- GIVEN DATA -

◆ ◆ ◆

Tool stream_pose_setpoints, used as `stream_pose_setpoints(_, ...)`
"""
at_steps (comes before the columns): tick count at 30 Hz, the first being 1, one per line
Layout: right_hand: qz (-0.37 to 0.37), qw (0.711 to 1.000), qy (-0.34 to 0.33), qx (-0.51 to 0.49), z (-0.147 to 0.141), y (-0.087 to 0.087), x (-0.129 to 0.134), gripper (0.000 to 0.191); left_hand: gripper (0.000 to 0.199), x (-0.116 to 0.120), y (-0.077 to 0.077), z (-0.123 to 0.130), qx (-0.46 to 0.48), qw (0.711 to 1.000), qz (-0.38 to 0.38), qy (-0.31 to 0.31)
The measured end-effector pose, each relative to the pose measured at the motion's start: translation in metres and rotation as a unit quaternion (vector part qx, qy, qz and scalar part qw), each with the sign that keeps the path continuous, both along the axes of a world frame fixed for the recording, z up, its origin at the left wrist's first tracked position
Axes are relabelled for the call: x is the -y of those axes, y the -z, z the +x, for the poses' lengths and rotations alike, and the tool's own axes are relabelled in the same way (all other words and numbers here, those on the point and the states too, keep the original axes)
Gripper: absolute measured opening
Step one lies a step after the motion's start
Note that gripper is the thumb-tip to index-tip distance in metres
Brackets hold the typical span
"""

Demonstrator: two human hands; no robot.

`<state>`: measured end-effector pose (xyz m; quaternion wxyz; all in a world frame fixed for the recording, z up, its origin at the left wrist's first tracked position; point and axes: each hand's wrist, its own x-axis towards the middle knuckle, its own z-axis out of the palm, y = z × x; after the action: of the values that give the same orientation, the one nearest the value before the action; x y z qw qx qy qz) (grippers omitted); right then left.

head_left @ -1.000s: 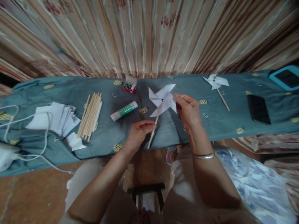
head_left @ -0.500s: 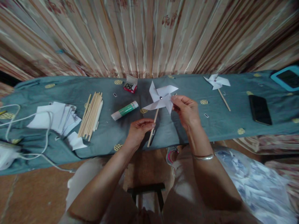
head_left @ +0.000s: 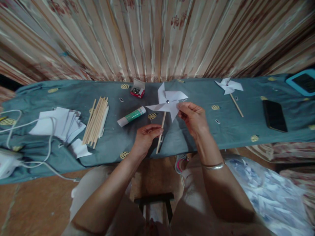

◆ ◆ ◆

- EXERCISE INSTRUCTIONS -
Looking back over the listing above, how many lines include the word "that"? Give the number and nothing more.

- FINISHED EXERCISE -
3